> Problem to solve
Reproduce only the lines of the material below that start at the line containing "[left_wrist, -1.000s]" and stop at the line containing "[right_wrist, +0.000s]". Keep both end lines.
=======
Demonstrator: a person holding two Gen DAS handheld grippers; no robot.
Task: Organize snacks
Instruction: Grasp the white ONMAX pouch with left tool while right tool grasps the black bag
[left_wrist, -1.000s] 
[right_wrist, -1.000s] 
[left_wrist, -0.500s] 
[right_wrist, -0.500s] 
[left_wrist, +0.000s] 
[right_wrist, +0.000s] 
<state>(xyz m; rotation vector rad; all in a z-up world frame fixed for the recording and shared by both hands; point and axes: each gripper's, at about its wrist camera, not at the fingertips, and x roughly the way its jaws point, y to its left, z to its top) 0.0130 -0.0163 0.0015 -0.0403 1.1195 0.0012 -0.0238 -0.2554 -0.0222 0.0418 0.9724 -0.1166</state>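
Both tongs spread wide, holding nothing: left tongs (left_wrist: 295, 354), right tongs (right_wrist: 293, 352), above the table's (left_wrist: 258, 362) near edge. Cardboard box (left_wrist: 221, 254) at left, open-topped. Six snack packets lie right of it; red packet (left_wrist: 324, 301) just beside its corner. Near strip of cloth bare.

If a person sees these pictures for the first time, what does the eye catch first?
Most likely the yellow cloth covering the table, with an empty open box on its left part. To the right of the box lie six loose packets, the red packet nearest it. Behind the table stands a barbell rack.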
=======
> Response to this task
[left_wrist, -1.000s] 
[right_wrist, -1.000s] 
[left_wrist, -0.500s] 
[right_wrist, -0.500s] 
[left_wrist, +0.000s] 
[right_wrist, +0.000s] 

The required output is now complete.